Foursquare, the location-based check-in app, has added a feature after an internal weekend hackathon that will bring some context to your historical check-ins. Now, when users look back at their check-ins, they won’t see only their pictures, but also pictures taken by friends who were also checked in at the event?
Sound familiar? Color offers a similar experience to its users, but Foursquare should have an easier time convincing its users to take pictures than Color could have convincing Foursquare users to become Color users too.
What would this feature look like? The company describes it on its blog:
Until now we’d never combined the ‘what you were doing’ and ‘who you were with’; it was hard to get back to all of the photos your friends took at an event. So how to remember that restaurant when your distressingly flash-less iPhone 3GS couldn’t take a picture in the dim light, or the critical moment during the birthday party when your baby nephew put his pants on his head? […] It works wonderfully for parties, elaborate brunches, and things like concerts. More context and photos for your memories. And, when your friends look at the same screen, they see their mutual friends who were there with you, and those people’s photos, too. Everything in one place.

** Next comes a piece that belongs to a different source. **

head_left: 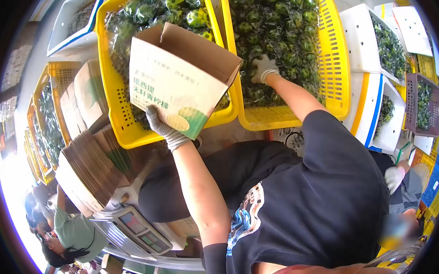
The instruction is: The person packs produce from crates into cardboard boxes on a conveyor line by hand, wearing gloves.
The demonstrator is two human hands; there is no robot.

Color offers a similar experience, but takes a different approach at connections. Rather than relying on explicit connections – i.e. the “friendship” model popular with social networks – it looks at proximity of users and tries to create “elastic social networks.” That is, rather than having users identify friends as permanent connections, Color infers social connections through proximity. The more you take pictures near someone, the closer the bond. Foursquare sticks with the standard “yes, that’s my friend” method. This means that Color could potentially get more photos, that Foursquare wouldn’t get, but would they be relevant? Perhaps.
Facebook recently added a check-in feature to its mobile app as well. Were it to combine a simple method for quickly sharing mobile photos around an event check-in, it could easily compete in this space as well. With Facebook’s popularity as a central location for photo sharing and event organization between friends, it could likely step in and takeover as the place for this sort of collaborative, photographic memory creation…but we like it as a feature on Foursquare as well.
As for Color, it certainly seems like the app is built on some interesting technology, but we’re not so sure they can convince enough people to use it to make it interesting, quite yet. Then again, if people start to see that they can experience amazing photos that they would have missed out with by using an app with explicit friendships, Color may catch on just yet.